The specific aims of the proposed research are to (1) build a database that links data from 5 NIH-funded prospective HIV-prevention trials, (2) Apply consistent analyses across the 5 trials by jointly modeling the multiple dimensions of adolescent sexual risk behavior, (3) compare the efficacy of current prevention programs for youth with mental health concerns, and (4) Identify and describe subgroups of adolescents with mental health concerns who responded or did not respond to each prevention approach.
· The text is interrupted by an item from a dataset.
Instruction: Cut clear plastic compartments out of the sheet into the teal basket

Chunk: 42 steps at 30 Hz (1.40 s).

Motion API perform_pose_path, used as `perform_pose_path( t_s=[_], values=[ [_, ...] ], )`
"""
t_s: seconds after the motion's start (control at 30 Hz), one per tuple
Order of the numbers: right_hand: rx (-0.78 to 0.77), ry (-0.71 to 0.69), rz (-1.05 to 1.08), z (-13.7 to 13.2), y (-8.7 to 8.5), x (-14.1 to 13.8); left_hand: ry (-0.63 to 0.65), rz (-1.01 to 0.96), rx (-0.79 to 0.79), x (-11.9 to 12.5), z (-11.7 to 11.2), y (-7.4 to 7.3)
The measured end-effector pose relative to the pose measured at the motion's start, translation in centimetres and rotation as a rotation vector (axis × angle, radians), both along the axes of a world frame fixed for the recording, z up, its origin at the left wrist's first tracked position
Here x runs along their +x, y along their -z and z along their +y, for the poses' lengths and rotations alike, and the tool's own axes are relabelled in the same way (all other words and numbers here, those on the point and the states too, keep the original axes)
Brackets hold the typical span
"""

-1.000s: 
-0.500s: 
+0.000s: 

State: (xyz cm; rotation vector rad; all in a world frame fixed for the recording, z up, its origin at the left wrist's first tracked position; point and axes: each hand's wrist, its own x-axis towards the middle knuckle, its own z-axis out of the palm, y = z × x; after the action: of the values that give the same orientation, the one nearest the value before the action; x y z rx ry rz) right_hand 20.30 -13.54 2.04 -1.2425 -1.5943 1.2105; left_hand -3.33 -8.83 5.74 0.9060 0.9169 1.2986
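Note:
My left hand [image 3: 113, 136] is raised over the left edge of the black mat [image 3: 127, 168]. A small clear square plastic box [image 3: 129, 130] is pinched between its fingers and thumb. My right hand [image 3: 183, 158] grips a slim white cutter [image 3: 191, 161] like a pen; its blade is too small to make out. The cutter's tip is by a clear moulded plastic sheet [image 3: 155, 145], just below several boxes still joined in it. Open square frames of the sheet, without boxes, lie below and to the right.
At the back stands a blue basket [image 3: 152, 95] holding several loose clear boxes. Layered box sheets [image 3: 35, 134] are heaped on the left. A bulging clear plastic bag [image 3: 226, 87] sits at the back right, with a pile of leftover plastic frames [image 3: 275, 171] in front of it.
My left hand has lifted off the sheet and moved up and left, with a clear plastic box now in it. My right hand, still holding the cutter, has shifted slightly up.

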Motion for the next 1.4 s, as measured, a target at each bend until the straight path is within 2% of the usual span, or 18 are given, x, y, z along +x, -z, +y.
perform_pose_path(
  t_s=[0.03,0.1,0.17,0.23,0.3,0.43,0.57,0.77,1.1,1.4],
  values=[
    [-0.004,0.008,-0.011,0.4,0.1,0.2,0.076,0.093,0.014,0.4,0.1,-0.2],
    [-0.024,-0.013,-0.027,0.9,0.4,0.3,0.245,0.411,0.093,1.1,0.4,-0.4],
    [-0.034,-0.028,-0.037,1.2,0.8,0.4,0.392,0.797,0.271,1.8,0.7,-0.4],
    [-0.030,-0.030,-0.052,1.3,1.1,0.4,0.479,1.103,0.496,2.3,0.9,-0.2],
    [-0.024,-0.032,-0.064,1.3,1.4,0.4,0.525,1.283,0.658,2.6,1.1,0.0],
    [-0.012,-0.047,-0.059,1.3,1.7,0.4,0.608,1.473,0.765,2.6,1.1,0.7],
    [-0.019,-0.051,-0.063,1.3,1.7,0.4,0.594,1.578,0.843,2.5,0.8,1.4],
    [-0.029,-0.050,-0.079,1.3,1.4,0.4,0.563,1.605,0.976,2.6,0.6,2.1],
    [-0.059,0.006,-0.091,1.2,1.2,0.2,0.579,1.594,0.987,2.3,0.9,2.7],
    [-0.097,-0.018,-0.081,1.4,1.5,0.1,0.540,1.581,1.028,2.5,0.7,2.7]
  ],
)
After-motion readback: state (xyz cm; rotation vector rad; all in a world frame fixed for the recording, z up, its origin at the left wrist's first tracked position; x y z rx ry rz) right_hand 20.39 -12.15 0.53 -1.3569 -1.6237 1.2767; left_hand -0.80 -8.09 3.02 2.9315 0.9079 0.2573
These aims will be achieved by using the skills learned through this K23 mechanism to address the analytic complexities of combining data across multiple prevention trials. Training will include a combination of didactic coursework, workshops, and mentoring by a team of experts in modern analytic approaches and HIV-prevention. The mentoring will include tailored reading assignments, regular face-to-face meetings, mentored research, and collaborative projects and manuscripts. The training received through this K23 application will place Dr. Barker in a position to collaborate with prominent HIV-prevention scientists in funded research focused on leveraging modern analytic modeling techniques to improve HIV-prevention efforts.
Effective dissemination of current HIV-prevention programs requires understanding who responds or does not respond to a given program. This K23 application will combine information from five trials of HIV-prevention programs designed for youth with mental health concerns. Modern analytic modeling techniques will be used to identify and describe youth who respond or do not respond to current programs. Results will help policy- makers better match prevention programs to the needs of specific subpopulations of vulnerable youth.